WORK TASK: The answer should contain all of the data, retyped without any alteration.

COLLECTED DATA:
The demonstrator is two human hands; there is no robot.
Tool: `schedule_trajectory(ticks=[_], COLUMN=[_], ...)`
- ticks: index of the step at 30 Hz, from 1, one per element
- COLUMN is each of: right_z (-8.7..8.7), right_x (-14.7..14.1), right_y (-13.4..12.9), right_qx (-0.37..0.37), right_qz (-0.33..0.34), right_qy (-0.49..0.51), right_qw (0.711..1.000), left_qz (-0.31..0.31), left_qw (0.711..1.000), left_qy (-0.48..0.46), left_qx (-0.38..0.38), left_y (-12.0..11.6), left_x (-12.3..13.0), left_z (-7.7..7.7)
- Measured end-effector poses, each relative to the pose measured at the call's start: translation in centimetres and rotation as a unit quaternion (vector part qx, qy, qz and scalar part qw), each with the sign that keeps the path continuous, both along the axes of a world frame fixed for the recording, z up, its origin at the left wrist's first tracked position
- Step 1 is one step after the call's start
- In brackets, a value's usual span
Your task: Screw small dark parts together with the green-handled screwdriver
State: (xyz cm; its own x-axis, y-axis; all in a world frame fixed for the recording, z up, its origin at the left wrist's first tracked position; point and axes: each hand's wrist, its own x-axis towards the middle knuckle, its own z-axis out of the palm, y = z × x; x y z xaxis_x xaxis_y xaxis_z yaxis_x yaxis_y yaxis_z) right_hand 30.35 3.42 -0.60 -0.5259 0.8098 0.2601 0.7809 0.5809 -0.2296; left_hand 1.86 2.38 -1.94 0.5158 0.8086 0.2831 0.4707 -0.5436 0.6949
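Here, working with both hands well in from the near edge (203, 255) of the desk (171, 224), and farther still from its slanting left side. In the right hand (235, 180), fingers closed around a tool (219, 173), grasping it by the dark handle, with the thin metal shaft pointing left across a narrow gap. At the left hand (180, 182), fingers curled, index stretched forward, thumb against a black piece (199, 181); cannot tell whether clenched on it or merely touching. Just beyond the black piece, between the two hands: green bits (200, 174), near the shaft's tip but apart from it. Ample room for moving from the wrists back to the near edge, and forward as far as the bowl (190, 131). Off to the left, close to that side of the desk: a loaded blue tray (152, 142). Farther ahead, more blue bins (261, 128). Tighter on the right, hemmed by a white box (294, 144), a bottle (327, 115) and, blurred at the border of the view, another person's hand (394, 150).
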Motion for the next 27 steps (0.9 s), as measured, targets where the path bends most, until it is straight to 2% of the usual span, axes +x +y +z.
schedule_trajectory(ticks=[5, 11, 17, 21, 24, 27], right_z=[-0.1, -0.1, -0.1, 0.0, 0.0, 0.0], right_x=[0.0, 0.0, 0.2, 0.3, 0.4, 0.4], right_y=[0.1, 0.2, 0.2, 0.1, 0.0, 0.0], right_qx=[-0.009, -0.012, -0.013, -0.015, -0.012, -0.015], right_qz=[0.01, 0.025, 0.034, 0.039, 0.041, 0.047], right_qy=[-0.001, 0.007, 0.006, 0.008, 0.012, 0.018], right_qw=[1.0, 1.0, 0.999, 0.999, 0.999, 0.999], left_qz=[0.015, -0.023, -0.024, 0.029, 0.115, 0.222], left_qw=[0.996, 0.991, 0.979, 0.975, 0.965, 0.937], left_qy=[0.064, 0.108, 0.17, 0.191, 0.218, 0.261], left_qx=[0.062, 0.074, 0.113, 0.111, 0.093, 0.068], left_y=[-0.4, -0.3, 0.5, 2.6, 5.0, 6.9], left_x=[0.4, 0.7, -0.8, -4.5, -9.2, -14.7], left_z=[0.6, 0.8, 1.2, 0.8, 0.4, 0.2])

EXERCISE RESULT:
The demonstrator is two human hands; there is no robot.
Tool: `schedule_trajectory(ticks=[_], COLUMN=[_], ...)`
- ticks: index of the step at 30 Hz, from 1, one per element
- COLUMN is each of: right_z (-8.7..8.7), right_x (-14.7..14.1), right_y (-13.4..12.9), right_qx (-0.37..0.37), right_qz (-0.33..0.34), right_qy (-0.49..0.51), right_qw (0.711..1.000), left_qz (-0.31..0.31), left_qw (0.711..1.000), left_qy (-0.48..0.46), left_qx (-0.38..0.38), left_y (-12.0..11.6), left_x (-12.3..13.0), left_z (-7.7..7.7)
- Measured end-effector poses, each relative to the pose measured at the call's start: translation in centimetres and rotation as a unit quaternion (vector part qx, qy, qz and scalar part qw), each with the sign that keeps the path continuous, both along the axes of a world frame fixed for the recording, z up, its origin at the left wrist's first tracked position
- Step 1 is one step after the call's start
- In brackets, a value's usual span
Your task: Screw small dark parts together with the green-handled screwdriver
State: (xyz cm; its own x-axis, y-axis; all in a world frame fixed for the recording, z up, its origin at the left wrist's first tracked position; point and axes: each hand's wrist, its own x-axis towards the middle knuckle, its own z-axis out of the palm, y = z × x; x y z xaxis_x xaxis_y xaxis_z yaxis_x yaxis_y yaxis_z) right_hand 30.35 3.42 -0.60 -0.5259 0.8098 0.2601 0.7809 0.5809 -0.2296; left_hand 1.86 2.38 -1.94 0.5158 0.8086 0.2831 0.4707 -0.5436 0.6949
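Here, working with both hands well in from the near edge (203, 255) of the desk (171, 224), and farther still from its slanting left side. In the right hand (235, 180), fingers closed around a tool (219, 173), grasping it by the dark handle, with the thin metal shaft pointing left across a narrow gap. At the left hand (180, 182), fingers curled, index stretched forward, thumb against a black piece (199, 181); cannot tell whether clenched on it or merely touching. Just beyond the black piece, between the two hands: green bits (200, 174), near the shaft's tip but apart from it. Ample room for moving from the wrists back to the near edge, and forward as far as the bowl (190, 131). Off to the left, close to that side of the desk: a loaded blue tray (152, 142). Farther ahead, more blue bins (261, 128). Tighter on the right, hemmed by a white box (294, 144), a bottle (327, 115) and, blurred at the border of the view, another person's hand (394, 150).
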Motion for the next 27 steps (0.9 s), as measured, targets where the path bends most, until it is straight to 2% of the usual span, axes +x +y +z.
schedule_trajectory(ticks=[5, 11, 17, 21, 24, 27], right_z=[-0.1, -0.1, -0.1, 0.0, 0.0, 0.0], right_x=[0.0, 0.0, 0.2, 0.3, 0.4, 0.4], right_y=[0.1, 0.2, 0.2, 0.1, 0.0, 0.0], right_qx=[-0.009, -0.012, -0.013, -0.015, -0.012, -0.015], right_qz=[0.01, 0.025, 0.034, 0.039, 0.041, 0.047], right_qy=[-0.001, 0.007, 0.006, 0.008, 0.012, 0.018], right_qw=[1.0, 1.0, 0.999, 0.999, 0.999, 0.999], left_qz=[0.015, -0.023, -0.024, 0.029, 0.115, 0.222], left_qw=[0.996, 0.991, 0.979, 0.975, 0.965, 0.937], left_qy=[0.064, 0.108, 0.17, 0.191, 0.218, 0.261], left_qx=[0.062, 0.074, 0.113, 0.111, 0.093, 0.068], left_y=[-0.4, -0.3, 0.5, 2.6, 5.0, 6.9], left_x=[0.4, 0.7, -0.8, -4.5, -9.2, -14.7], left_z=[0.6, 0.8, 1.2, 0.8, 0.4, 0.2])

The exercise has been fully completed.